▶ _Exercise prompt_: Beginning at the line containing "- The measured", repeat each line below exactly up to and including the line containing "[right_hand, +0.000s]". Do not repeat the pictures.
====== Excerpted data
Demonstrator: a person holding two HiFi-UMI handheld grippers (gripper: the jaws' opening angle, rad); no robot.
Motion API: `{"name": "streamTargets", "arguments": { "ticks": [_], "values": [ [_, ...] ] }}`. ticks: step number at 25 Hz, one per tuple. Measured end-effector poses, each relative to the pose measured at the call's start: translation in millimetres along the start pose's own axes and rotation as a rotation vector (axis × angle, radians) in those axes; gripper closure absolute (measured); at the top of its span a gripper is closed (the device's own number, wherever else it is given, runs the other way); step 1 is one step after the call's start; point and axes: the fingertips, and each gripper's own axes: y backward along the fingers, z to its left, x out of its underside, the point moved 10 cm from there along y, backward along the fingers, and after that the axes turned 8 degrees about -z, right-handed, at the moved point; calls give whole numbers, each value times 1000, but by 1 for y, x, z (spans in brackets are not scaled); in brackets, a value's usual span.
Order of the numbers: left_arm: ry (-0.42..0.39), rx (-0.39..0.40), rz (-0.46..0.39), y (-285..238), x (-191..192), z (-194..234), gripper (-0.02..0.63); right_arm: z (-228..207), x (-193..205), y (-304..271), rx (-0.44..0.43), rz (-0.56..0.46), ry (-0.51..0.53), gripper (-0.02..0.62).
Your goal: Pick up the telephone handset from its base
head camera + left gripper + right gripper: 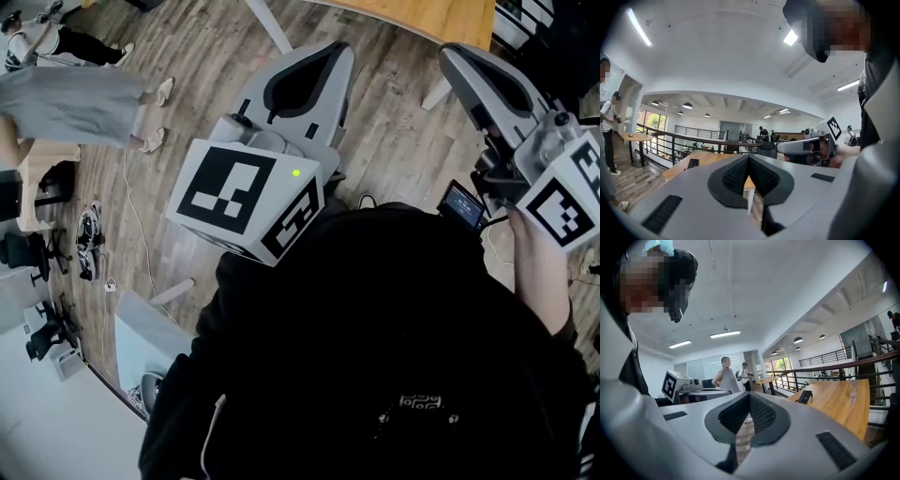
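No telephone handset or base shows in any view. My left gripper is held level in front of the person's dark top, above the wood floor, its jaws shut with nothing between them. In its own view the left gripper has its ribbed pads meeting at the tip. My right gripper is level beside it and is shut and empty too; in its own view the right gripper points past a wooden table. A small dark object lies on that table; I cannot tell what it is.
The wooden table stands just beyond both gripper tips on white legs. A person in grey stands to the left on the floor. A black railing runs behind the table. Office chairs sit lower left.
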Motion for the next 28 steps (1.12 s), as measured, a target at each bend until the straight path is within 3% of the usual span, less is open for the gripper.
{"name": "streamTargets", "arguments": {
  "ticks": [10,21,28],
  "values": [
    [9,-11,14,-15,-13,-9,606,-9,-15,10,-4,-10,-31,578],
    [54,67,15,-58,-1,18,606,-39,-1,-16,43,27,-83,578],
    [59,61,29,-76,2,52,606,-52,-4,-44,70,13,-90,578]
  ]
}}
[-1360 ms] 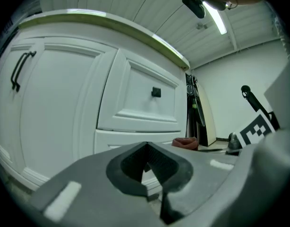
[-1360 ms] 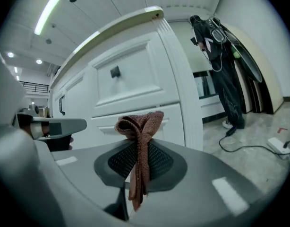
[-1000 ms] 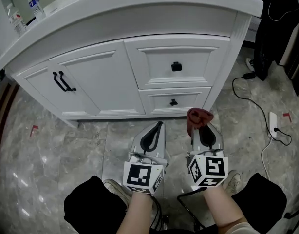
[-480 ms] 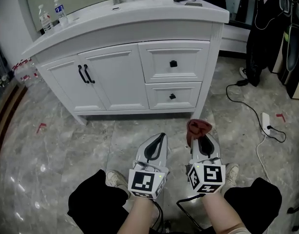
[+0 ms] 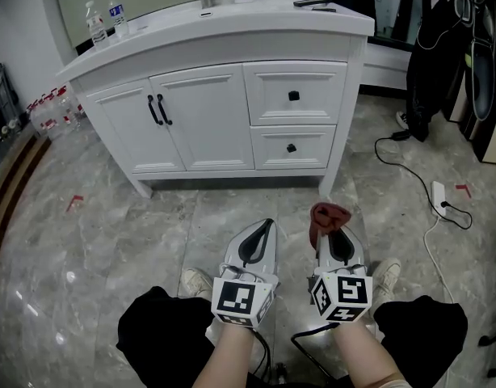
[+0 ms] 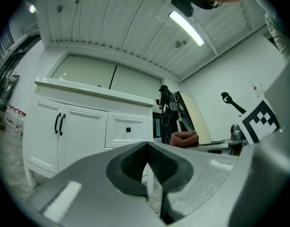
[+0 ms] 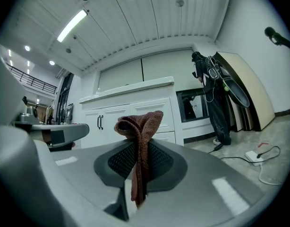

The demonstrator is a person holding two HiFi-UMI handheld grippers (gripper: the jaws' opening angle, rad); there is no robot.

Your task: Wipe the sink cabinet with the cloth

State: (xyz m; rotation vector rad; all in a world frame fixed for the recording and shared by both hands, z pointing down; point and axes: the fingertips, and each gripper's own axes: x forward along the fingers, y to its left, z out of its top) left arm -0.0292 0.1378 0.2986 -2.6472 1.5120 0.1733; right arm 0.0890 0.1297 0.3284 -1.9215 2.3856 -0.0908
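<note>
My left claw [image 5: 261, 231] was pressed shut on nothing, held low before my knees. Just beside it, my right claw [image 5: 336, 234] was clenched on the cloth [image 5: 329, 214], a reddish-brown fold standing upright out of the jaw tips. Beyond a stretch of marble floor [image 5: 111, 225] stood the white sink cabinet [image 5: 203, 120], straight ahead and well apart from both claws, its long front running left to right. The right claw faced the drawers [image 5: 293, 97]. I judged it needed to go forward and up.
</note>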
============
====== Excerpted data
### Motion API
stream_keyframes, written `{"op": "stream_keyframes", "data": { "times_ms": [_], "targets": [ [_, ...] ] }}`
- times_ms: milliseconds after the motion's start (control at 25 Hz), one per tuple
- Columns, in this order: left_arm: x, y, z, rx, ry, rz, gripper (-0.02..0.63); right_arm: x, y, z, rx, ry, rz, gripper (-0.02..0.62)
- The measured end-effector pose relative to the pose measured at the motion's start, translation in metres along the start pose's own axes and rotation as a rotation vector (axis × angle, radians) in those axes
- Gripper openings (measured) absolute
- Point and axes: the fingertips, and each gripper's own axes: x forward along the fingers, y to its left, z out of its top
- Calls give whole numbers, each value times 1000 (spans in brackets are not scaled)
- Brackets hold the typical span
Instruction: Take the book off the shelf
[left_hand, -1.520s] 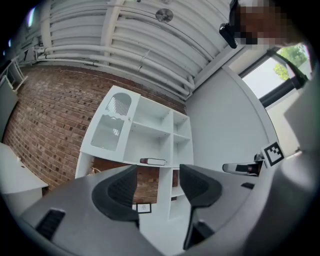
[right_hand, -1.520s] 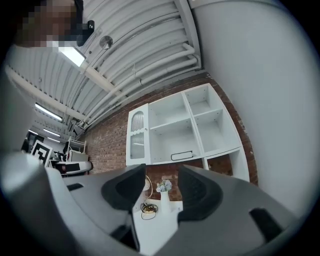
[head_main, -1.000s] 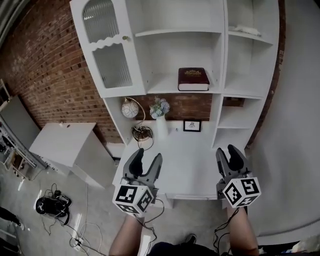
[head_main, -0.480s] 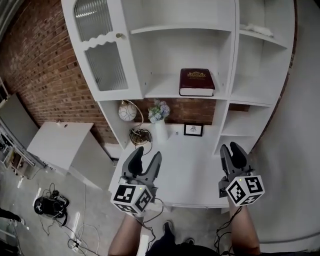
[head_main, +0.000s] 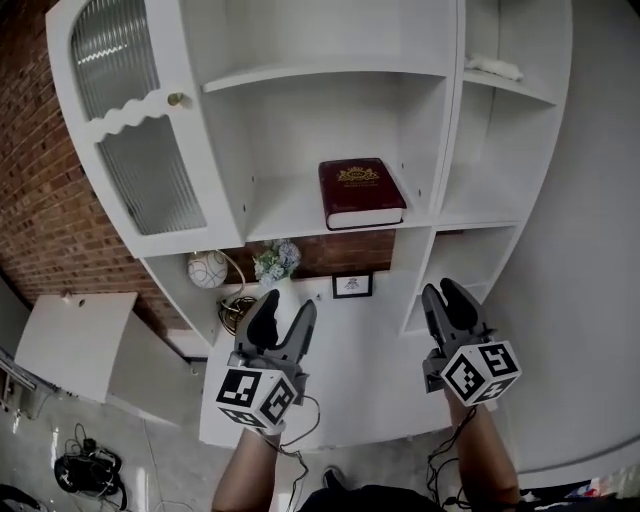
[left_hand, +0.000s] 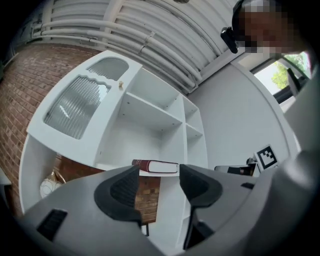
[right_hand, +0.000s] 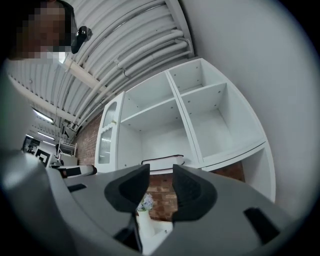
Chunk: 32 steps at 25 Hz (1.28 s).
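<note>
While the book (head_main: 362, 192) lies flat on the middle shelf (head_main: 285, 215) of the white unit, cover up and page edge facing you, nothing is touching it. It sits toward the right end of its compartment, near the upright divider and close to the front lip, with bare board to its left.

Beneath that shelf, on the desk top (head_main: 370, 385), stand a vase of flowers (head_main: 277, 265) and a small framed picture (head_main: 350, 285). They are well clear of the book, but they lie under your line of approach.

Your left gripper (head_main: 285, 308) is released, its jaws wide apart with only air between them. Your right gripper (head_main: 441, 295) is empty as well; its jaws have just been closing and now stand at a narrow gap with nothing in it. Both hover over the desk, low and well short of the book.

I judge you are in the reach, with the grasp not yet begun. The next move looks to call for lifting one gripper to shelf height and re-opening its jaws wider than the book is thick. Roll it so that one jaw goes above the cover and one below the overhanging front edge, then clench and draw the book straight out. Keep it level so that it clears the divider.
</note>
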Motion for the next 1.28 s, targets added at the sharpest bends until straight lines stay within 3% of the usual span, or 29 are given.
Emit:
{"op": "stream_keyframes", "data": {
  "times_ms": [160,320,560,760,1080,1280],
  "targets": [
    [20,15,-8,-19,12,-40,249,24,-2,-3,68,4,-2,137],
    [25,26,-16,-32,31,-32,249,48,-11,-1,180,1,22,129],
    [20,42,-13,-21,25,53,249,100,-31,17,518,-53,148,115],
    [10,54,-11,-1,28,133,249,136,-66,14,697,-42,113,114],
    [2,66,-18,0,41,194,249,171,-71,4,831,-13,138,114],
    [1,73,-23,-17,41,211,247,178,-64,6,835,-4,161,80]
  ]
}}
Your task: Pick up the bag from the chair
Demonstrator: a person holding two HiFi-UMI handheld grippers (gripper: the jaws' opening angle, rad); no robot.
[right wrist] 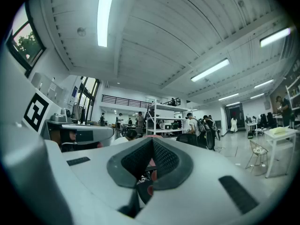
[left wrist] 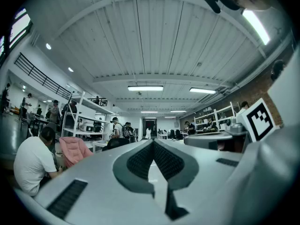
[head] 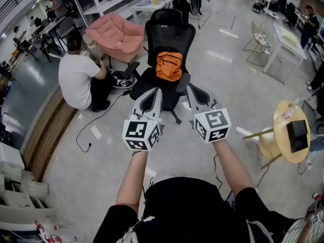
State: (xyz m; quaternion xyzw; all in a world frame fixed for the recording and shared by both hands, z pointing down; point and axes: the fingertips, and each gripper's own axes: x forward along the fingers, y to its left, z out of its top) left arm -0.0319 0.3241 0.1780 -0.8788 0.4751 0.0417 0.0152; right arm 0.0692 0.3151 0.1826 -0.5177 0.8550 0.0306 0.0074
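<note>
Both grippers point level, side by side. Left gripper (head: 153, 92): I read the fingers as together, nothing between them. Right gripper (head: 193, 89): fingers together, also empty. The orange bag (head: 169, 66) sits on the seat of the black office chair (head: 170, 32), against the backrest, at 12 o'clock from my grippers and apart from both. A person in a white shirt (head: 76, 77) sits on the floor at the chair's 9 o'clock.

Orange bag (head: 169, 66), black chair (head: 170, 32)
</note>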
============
▶ _Answer to this task_:
- The measured end-effector pose relative to the pose measured at the motion's start, translation in metres along the start pose's own axes and rotation as a rotation vector (axis × angle, radians) in those axes
- Gripper openings (measured) absolute
- Point and axes: the fingertips, and each gripper's own axes: x forward along the fingers, y to its left, z out of its top
- Calls give whole numbers, each value times 1000 (spans in brackets are not scaled)
- Brackets hold the typical span
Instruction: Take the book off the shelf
[left_hand, -1.520s] 
[right_hand, -1.520s] 
[head_main, -1.000s] 
[head_main, -0.480s] 
[head_main, +0.000s] 
[left_hand, +0.000s] 
[right_hand, +0.000s] 

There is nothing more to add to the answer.